Too many leaders default to corporate language:

“This acquisition creates exciting opportunities for growth.”

“We are aligning structures to drive efficiency.”

It sounds polished. It also sounds evasive.

Employees listen for what is not being said. If leaders avoid the emotional dimension - fear, grief, uncertainty - people conclude that those feelings are unwelcome. So they go underground. Resistance becomes passive. Engagement drops quietly.

This is where Bryan’s thesis is powerful. If emotion drives behaviour, then ignoring emotion guarantees behavioural fallout.

The fear

The most effective acquisition announcements I advise, share three characteristics:

  1. They acknowledge fear explicitly.

  2. They differentiate between what is known and unknown.

  3. They commit to transparent updates at regular intervals.

Saying, “Many of you will be worried about job security” does not create fear. The fear already exists. Naming it legitimises it. That single sentence can reduce anxiety more effectively than a slide deck full of synergy projections.

It signals emotional intelligence. And, bluntly, courage.

HR’s role

From an HR Director’s standpoint, an acquisition is not merely a legal transfer of contracts. It is an identity event.

Teams ask themselves:

Who are we now?

Do our values still stand?

Is our leadership staying?

Will performance expectations change?

Identity disruption triggers emotional reaction. Particularly in founder-led or family businesses, where culture is deeply personal, the sense of loss can be acute. Even where no jobs are immediately at risk, status and influence may be.

If leaders dismiss this as sentimentality, they miss the real commercial point. Emotional disengagement is a precursor to attrition. And attrition of key talent during integration weakens enterprise value.

Emotion, again, becomes financial.

The turnaround

Bryan speaks about using foresight tools alongside organisational development insight. That combination matters in M&A.

Horizon scanning might identify market shifts.

Trend analysis might shape the strategy.

But empathy shapes execution.

Suggested practical steps include:

  1. Early identification of informal influencers within the organisation.

  2. Structured listening forums, not just broadcast town halls.

  3. Clear articulation of non-negotiables versus open areas of change.

  4. Visible presence of senior leadership in the first 90 days.

Integration plans should include an emotional risk assessment alongside operational milestones, e.g.: Where is anxiety likely to spike? Which teams feel most exposed? Which leaders lack the confidence to handle difficult conversations?

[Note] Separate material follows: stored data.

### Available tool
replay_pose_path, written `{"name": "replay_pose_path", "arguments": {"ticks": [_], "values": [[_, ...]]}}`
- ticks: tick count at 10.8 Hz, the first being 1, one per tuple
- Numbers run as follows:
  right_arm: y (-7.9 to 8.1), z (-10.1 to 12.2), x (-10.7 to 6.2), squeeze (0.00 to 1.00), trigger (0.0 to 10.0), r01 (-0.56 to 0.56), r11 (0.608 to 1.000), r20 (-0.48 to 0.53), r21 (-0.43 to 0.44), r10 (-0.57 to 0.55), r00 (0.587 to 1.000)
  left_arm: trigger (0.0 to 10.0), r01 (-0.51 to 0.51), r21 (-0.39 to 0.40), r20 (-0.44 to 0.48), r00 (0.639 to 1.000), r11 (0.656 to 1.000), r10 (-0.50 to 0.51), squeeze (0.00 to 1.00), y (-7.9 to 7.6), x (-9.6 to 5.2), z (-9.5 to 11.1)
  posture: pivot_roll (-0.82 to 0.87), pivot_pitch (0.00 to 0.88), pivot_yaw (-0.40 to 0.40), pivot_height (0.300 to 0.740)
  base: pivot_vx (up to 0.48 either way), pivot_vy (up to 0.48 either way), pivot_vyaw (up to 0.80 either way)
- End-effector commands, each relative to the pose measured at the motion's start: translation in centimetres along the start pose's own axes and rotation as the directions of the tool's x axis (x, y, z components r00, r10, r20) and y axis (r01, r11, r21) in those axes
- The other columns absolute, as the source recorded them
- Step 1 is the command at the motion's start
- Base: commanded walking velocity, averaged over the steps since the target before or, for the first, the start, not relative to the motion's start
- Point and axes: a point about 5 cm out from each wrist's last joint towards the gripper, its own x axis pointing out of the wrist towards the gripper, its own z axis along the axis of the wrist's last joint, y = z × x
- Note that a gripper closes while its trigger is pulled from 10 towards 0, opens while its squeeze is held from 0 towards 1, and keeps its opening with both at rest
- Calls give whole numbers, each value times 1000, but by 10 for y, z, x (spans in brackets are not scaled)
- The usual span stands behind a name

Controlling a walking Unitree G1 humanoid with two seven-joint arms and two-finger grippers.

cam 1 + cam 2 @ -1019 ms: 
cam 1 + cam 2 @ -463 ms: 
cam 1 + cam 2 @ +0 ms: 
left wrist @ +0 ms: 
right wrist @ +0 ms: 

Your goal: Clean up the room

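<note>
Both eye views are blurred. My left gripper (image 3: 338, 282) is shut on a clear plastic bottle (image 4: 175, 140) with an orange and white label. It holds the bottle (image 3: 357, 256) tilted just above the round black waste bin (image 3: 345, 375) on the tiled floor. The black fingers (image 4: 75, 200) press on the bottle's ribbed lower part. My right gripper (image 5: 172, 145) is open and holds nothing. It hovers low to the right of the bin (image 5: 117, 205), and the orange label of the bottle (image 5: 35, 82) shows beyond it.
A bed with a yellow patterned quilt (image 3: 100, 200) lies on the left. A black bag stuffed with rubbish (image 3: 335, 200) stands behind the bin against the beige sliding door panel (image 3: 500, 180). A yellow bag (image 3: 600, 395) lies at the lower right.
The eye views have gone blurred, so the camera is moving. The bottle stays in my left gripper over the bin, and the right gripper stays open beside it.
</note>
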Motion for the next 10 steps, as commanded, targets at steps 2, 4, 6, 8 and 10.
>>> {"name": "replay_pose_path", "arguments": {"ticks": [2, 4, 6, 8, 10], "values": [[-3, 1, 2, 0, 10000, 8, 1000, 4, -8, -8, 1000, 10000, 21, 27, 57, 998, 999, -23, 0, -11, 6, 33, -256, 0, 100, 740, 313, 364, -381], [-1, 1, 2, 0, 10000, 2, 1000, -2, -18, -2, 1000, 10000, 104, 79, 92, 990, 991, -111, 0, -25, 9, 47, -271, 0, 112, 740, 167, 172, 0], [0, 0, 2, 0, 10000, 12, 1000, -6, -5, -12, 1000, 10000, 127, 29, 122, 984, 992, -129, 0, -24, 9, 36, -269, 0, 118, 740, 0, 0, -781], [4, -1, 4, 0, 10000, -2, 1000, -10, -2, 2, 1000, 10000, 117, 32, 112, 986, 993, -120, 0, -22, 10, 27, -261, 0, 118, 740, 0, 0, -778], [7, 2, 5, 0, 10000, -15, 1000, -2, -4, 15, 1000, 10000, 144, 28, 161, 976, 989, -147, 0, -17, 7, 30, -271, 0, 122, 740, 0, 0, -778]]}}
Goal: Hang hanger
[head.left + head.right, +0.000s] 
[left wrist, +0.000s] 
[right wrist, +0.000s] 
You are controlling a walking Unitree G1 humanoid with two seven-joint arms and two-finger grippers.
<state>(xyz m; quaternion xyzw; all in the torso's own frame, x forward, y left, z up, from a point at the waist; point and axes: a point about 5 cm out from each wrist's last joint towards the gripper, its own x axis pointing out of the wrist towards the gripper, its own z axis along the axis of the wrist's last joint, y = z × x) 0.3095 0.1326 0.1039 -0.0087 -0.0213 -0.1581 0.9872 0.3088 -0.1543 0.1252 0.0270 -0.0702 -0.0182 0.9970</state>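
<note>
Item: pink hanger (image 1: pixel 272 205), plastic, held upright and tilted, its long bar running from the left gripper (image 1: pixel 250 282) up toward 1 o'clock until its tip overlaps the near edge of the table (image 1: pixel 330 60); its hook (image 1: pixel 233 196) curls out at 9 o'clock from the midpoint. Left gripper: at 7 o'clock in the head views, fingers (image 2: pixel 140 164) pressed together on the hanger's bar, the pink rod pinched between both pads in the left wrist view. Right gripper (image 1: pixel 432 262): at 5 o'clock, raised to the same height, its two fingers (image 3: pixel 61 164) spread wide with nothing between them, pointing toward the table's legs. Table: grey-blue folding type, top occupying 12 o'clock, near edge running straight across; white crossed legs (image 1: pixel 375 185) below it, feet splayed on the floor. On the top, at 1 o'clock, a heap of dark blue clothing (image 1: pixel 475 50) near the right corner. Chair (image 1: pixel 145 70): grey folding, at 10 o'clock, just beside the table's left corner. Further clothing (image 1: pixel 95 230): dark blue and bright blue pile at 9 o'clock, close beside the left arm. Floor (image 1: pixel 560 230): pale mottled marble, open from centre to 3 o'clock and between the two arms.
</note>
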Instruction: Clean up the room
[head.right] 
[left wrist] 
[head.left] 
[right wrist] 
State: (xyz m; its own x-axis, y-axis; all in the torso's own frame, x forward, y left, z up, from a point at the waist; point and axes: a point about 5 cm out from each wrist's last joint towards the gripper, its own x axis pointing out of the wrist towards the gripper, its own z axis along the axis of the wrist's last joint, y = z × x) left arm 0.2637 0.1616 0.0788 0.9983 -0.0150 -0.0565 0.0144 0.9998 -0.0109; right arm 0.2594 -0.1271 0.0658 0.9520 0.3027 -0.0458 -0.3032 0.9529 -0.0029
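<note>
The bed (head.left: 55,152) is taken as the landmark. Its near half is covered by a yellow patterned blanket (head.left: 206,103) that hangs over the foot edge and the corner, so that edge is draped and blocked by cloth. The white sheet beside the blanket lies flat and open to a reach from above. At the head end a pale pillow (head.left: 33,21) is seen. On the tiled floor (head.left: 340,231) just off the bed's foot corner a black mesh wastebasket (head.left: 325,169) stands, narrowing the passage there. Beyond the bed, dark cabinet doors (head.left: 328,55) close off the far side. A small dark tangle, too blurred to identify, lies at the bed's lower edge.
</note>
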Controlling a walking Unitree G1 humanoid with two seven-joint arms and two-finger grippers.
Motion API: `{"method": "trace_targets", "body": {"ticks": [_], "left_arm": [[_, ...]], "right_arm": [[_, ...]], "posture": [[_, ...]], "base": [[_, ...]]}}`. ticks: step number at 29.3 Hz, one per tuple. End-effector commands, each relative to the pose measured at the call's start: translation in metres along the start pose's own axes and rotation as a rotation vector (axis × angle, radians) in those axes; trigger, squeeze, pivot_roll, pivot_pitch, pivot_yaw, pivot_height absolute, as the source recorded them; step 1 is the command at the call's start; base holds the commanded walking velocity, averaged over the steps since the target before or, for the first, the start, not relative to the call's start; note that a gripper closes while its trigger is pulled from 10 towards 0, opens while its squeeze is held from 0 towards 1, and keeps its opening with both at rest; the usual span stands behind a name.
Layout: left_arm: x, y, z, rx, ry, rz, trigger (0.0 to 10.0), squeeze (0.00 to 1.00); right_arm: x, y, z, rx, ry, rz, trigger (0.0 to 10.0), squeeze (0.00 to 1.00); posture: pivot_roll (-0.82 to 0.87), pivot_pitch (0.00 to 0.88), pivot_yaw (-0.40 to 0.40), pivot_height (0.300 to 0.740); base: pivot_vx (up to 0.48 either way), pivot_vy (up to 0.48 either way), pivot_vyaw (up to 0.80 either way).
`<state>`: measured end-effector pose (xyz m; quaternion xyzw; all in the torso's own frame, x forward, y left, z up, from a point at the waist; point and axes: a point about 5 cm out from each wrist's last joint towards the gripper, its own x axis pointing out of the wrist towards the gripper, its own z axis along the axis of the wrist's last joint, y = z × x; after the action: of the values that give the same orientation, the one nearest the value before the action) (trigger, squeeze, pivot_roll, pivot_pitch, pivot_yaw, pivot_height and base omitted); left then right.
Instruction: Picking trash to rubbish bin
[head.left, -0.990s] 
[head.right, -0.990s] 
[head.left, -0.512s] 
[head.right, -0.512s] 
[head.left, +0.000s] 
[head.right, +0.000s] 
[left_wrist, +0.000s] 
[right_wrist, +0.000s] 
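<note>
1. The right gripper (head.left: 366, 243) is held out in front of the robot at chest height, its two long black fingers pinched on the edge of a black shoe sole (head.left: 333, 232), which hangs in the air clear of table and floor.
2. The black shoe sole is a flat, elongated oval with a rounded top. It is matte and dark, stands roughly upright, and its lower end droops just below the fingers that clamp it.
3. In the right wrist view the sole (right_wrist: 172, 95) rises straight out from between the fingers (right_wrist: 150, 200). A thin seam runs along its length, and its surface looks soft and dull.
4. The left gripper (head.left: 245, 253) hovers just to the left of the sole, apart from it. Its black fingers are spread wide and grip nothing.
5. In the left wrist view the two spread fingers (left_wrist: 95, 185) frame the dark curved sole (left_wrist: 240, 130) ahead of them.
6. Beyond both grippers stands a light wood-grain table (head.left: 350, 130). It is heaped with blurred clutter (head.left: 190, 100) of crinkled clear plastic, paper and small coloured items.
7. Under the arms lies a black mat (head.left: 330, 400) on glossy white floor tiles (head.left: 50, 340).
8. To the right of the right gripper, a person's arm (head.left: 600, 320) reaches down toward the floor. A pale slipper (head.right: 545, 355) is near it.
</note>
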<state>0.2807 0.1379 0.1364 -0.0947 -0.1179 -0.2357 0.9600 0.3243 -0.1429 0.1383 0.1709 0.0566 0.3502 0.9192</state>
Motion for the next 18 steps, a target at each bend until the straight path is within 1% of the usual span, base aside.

If you do not plan for the emotional curve, you will be surprised by it.

The truth

Sometimes, redundancies are inevitable. In those cases, honesty matters more than optimism.

Vague reassurance damages credibility. It is better to say, “We are reviewing structures and will consult fully before any decisions are made” than to overpromise stability and reverse it later.

In the UK, consultation processes are not only legal requirements in collective redundancy situations; they are opportunities to demonstrate fairness. Handle them poorly and you invite grievances, union involvement, or Employment Tribunal claims. Handle them well and even departing employees can leave with dignity.

Again, the emotional handling determines the longer-term reputation of the business.

The reality

Acquisitions are commercial events. They are also human ruptures.

Leaders who treat them as purely financial transactions often struggle with integration. Leaders who recognise that emotion sits at the heart of behaviour manage change more sustainably.

It requires a shift in mindset. Emotion is not weakness. Use it as data to tell you where resistance lies, where trust is fragile, where leadership capability needs strengthening.

Ignore it and you could create ‘hidden’ risk.

Work with it and you build resilience.

The announcement of an acquisition will always trigger fear about job security. That is normal. The deciding factor is not whether emotion appears, it is how leaders respond when it does.